• _What is required_
Starting at the line that has "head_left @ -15" and stopping after the line that has "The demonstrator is", reproduce the listing below exactly; omit everything else.

• _Records supplied_
::::

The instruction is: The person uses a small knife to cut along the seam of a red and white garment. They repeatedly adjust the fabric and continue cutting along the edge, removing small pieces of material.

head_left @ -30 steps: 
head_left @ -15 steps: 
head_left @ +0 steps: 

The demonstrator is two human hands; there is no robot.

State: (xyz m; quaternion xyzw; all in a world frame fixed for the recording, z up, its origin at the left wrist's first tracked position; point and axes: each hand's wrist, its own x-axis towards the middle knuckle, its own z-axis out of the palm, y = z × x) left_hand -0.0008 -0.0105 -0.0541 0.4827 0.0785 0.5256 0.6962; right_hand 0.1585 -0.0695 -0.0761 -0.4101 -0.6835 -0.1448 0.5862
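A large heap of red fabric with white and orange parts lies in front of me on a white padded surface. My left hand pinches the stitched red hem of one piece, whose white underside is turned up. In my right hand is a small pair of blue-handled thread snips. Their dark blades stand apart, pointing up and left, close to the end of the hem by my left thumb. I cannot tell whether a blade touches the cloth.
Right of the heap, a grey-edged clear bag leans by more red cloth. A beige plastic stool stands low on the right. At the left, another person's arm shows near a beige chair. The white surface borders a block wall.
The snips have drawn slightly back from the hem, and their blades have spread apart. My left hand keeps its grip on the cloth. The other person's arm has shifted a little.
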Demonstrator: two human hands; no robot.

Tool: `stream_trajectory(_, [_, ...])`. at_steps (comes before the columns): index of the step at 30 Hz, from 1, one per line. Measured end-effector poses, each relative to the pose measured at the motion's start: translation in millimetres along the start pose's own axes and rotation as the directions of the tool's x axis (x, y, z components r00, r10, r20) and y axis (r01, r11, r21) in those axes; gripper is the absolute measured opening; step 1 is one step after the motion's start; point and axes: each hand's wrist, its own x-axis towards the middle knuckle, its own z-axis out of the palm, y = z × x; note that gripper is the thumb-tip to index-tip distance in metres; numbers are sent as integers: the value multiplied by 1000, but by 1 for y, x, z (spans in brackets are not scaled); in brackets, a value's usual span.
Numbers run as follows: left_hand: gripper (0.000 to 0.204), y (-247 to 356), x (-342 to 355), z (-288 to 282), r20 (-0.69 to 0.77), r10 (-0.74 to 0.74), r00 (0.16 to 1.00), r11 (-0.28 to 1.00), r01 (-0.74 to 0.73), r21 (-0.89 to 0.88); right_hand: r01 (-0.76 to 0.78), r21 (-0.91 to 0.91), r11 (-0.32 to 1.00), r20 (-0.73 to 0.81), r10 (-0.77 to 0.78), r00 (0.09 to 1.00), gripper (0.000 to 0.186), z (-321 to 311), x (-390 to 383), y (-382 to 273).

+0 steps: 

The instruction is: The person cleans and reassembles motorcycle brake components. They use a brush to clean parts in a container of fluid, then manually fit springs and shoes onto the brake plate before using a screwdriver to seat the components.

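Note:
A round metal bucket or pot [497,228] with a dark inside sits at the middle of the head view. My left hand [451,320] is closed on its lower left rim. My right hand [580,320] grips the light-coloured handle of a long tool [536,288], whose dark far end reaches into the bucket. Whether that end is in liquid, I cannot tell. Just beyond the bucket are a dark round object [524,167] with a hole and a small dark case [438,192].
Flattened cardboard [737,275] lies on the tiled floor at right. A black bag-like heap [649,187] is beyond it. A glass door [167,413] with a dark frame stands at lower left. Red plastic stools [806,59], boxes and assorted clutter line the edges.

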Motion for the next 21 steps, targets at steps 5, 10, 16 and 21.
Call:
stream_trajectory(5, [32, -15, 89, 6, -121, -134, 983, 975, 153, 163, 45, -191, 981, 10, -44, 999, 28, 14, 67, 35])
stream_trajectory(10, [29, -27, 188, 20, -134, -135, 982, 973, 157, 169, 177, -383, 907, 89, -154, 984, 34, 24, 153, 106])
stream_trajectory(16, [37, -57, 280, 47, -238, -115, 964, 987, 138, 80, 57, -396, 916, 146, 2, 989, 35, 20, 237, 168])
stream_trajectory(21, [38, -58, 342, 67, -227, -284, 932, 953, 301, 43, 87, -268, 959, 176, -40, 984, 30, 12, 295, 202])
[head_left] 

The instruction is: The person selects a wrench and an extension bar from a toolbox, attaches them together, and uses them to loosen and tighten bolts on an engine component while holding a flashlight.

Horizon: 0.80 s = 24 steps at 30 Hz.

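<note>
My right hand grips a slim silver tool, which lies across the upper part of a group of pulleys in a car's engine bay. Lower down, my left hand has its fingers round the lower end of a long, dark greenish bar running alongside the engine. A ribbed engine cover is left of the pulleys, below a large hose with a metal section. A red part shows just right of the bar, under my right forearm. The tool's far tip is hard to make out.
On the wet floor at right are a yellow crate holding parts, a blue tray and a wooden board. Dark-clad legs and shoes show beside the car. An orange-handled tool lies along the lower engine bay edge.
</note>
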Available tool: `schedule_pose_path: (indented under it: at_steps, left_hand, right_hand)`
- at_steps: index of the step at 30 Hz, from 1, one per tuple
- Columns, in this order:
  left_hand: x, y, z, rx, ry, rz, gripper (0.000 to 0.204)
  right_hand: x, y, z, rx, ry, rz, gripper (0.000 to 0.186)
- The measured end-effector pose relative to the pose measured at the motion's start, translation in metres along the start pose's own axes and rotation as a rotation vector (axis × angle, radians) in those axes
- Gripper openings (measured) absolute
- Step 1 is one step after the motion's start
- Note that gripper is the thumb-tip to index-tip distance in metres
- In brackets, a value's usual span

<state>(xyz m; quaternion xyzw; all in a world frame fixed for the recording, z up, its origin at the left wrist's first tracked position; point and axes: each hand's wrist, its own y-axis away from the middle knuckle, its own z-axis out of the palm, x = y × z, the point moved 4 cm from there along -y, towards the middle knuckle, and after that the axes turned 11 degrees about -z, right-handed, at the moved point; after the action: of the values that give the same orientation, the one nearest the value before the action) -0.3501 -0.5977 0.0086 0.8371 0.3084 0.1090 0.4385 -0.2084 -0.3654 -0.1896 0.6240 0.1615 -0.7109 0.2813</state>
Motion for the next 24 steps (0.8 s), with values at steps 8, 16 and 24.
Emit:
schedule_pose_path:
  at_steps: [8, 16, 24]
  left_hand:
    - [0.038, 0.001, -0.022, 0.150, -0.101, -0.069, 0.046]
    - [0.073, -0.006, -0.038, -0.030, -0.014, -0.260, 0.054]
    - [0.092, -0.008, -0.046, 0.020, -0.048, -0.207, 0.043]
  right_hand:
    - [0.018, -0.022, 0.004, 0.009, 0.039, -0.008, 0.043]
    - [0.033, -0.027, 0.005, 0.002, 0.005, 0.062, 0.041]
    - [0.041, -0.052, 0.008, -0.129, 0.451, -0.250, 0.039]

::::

• _Written response_
head_left @ -15 steps: 
head_left @ +0 steps: 

The demonstrator is two human hands; there is no robot.

This exercise has no more to it.